Alexander George Gibson


Alexander George Gibson was a British physician, pathologist, and cardiologist.

Biography

Alexander Gibson graduated in 1895 from University College, Aberystwyth with BSc degree and then graduated in 1900 from Christ Church, Oxford with BA degree with first-class honours in natural science. After medical education at St Thomas’ Hospital, he graduated in 1904 BM. After briefly holding a house appointment at St Thomas' Hospital, he became at Oxford's Radcliffe Infirmary in 1904 a house physician and in 1911 an assistant pathologist. He qualified MRCP in 1905 and graduated DM in 1908. He was elected FRCP in 1913.
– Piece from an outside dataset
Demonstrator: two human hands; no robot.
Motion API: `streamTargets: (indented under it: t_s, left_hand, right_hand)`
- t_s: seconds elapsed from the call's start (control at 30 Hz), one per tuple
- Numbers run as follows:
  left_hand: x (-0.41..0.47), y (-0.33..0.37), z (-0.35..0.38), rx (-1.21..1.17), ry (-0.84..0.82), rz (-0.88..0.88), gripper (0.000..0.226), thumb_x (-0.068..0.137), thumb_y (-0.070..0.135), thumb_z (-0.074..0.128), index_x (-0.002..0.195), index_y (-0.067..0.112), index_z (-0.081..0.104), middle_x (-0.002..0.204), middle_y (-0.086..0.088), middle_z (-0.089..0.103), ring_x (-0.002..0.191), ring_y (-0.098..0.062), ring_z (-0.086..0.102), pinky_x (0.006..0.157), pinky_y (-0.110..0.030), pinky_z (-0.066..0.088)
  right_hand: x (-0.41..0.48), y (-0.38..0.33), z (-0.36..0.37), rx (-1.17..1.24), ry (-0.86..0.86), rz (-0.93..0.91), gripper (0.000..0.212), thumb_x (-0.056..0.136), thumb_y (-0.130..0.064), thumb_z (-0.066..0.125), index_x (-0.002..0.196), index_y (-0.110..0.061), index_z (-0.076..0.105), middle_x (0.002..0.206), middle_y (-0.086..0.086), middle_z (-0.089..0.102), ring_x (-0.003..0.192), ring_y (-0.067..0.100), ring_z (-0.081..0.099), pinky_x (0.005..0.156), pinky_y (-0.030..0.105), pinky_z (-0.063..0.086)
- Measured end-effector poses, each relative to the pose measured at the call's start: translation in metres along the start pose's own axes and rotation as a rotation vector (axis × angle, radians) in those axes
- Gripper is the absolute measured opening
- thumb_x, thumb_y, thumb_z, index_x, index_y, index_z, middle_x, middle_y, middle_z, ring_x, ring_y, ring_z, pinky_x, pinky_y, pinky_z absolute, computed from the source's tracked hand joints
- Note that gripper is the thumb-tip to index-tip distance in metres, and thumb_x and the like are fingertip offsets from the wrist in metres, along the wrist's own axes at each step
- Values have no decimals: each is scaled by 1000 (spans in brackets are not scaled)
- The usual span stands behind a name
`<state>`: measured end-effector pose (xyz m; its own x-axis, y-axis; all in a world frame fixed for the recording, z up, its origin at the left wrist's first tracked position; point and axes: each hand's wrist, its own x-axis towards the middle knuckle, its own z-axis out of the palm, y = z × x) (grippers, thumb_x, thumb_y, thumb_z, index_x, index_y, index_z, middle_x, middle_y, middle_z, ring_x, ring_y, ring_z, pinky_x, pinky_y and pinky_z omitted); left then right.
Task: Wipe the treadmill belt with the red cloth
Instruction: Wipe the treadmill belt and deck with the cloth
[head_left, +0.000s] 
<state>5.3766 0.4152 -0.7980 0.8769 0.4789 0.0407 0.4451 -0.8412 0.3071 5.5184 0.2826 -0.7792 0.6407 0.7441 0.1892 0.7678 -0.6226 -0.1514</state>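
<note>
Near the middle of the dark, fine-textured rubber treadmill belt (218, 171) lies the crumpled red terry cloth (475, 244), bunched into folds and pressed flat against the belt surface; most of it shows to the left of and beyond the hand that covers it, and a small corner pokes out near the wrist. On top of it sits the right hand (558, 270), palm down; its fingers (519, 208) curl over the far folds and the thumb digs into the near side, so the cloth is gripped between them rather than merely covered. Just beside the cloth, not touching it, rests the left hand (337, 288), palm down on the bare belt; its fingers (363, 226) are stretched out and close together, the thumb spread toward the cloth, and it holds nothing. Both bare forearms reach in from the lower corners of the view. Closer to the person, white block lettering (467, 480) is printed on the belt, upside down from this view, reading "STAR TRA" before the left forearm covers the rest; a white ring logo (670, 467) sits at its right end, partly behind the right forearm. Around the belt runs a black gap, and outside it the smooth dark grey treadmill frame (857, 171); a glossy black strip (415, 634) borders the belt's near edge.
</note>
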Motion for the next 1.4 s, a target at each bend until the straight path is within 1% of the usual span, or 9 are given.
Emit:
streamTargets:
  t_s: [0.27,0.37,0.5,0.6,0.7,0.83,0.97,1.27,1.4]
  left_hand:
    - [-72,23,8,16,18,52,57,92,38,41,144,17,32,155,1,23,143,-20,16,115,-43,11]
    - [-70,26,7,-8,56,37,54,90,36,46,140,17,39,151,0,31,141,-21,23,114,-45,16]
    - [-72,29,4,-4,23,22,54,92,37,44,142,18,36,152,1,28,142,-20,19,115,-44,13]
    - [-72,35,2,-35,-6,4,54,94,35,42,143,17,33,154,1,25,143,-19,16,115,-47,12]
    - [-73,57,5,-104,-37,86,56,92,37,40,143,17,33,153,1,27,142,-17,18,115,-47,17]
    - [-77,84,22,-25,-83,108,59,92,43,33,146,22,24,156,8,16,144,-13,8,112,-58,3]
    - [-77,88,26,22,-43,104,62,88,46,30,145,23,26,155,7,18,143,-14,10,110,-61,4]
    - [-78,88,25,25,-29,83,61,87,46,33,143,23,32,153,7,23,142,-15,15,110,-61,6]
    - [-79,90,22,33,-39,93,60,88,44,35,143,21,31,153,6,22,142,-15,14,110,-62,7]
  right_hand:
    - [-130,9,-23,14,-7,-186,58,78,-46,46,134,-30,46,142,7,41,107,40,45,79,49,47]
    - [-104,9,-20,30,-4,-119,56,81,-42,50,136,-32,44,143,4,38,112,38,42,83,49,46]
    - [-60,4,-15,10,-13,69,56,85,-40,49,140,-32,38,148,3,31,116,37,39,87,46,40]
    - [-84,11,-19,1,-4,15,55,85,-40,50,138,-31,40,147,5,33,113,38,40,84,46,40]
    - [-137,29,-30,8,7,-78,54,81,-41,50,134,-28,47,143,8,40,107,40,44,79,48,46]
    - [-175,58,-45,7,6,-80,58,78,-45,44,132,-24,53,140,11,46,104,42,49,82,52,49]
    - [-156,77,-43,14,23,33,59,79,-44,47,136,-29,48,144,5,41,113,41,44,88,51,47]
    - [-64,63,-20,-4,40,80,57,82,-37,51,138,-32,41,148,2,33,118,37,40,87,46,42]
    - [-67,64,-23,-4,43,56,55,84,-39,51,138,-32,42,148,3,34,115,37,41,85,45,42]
During WWI Gibson served as a major in the 3rd Southern General Hospital and upon demobilisation was appointed in 1919 a full physician at the Radcliffe Infirmary. At the University of Oxford he was successively appointed demonstrator of pathology, lecturer on morbid anatomy, and reader in morbid anatomy.
Gibson chaired the meeting which formed the Cardiac Club on 22 April 1922. The Cardiac Club became in 1937 the Cardiac Society of Great Britain and Ireland, and is now known as the British Cardiovascular Society.
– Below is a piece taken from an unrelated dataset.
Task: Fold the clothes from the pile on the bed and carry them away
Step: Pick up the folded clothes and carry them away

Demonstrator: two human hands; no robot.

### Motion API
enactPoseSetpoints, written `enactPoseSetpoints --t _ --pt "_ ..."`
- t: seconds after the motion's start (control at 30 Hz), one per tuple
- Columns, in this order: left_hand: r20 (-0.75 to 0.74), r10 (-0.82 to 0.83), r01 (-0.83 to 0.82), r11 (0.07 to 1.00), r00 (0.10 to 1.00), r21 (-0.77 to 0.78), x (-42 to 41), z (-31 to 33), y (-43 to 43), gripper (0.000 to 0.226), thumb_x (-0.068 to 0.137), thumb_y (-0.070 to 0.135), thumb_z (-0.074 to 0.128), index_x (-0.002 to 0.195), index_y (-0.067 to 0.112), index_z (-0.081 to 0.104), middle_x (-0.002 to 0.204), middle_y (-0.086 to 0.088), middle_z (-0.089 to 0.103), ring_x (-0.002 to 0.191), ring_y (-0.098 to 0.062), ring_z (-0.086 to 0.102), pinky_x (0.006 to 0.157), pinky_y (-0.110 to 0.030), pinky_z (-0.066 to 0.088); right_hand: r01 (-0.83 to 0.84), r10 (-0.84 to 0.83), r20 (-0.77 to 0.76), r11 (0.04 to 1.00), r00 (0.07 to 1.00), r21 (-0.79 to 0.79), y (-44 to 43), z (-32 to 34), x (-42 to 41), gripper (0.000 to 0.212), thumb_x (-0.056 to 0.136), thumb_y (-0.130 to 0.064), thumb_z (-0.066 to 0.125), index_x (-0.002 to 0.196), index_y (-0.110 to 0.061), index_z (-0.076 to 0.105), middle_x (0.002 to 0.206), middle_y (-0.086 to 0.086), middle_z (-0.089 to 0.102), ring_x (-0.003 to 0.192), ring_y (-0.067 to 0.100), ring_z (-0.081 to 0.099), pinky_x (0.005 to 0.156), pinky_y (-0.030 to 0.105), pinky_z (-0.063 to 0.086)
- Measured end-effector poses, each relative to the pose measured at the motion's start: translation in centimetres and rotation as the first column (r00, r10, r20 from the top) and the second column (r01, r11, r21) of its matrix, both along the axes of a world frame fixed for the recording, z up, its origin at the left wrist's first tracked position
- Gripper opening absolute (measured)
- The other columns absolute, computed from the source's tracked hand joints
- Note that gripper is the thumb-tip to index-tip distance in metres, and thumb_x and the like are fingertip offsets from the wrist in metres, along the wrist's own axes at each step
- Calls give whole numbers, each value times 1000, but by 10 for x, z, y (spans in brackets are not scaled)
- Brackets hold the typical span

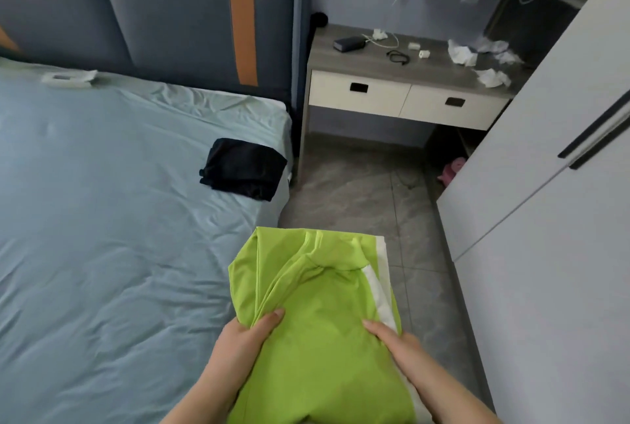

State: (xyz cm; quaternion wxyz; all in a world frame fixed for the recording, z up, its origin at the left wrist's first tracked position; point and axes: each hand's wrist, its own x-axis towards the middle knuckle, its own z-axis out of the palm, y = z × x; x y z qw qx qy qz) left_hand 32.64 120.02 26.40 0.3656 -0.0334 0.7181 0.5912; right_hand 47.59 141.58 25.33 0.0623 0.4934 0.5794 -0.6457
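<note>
step: carrying the folded green shirt (317,304) away.
hands: left hand (245,335), right hand (395,338) both pinch its sides.
next: level hold; black garment (243,169) waits far on bed (102,202).

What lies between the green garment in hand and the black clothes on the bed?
Between the green garment and the black clothes lies only bare, wrinkled blue sheet near the bed's edge, per the head view.

Soft cloth, hard tile.
Under my fingers (272,316) I see the green garment (317,321): smooth, faintly shiny cloth. Left of them the bed sheet (102,219) is matt, creased cloth; beyond them the floor tiles (358,191) gleam slightly.
</note>
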Motion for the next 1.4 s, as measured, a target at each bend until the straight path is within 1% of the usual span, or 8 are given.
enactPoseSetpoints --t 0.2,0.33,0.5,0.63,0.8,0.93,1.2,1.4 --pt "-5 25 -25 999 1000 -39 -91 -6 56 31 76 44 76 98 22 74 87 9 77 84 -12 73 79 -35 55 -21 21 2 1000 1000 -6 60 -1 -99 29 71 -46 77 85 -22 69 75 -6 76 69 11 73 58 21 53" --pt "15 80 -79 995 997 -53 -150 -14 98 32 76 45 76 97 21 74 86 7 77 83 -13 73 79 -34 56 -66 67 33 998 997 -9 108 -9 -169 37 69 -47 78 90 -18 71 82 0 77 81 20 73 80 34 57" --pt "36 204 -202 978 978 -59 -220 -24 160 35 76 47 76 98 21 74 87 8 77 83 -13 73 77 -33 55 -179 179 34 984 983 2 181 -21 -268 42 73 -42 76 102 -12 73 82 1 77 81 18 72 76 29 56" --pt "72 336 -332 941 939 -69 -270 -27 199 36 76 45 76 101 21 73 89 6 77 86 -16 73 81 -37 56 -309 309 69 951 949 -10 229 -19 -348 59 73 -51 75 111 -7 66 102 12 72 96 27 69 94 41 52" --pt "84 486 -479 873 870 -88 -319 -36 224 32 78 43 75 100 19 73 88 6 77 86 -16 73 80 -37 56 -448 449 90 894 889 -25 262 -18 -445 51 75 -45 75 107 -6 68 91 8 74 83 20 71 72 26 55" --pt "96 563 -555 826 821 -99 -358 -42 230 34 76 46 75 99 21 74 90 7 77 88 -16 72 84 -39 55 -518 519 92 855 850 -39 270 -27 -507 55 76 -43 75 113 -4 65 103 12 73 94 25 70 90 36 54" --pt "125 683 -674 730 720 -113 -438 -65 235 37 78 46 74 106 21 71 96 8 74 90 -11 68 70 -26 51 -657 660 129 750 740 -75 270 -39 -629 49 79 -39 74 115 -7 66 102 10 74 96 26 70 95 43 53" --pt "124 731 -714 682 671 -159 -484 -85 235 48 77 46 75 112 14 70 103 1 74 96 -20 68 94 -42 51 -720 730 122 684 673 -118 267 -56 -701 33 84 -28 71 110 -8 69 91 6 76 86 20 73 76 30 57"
In 1921 at the London Hospital Medical College, Gibson delivered the Schorstein Lecture. Under the auspices of the Royal College of Physicians, he gave in 1928 the Bradshaw Lecture on pyelitis and pyelonephritis.
For the Quarterly Journal of Medicine he was one of the editors from 1929 to 1937 and served as the secretary for the editorial board from 1907 to 1937. He was the co-author with William Tregonwell Collier of Methods of Clinical Diagnosis.
Gibson married Constance Muriel Jones. They had two sons and a daughter.